TRY IT
Exclude the pictures, then restate exactly each line of the data below from the first through the line containing "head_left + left".

----

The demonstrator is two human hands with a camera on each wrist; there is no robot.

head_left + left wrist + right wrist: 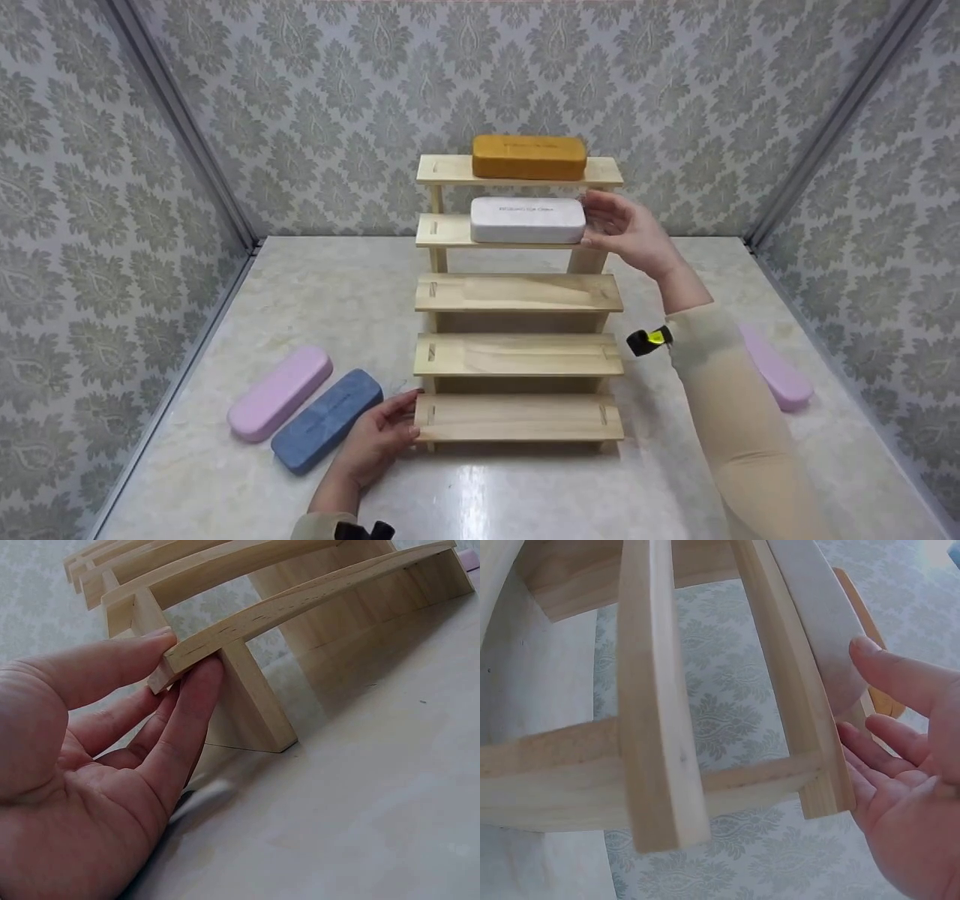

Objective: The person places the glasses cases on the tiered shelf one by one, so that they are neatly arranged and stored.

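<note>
A five-step wooden display rack (517, 356) stands in the middle of the table. My left hand (379, 441) pinches the left end of its lowest step. In the left wrist view, the thumb (112, 667) lies on the step's top side and the fingers (184, 709) lie beneath. On the second step from the top sits a white glasses case (527, 221), lid print facing up. My right hand (634, 232) touches the case's right end. In the right wrist view, its thumb (900, 675) meets the white case (821, 630), with the other fingers beside the step's end.
An orange-brown case (529, 157) lies on the top step. On the table at left are a pink case (281, 394) and a blue case (328, 421). Another pink case (780, 373) is partly hidden by the right sleeve. Patterned walls (337, 112) enclose the table.
</note>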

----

REPLY TO THE EXERCISE
The demonstrator is two human hands with a camera on each wrist; there is no robot.

head_left + left wrist + right wrist: 

The answer is complete.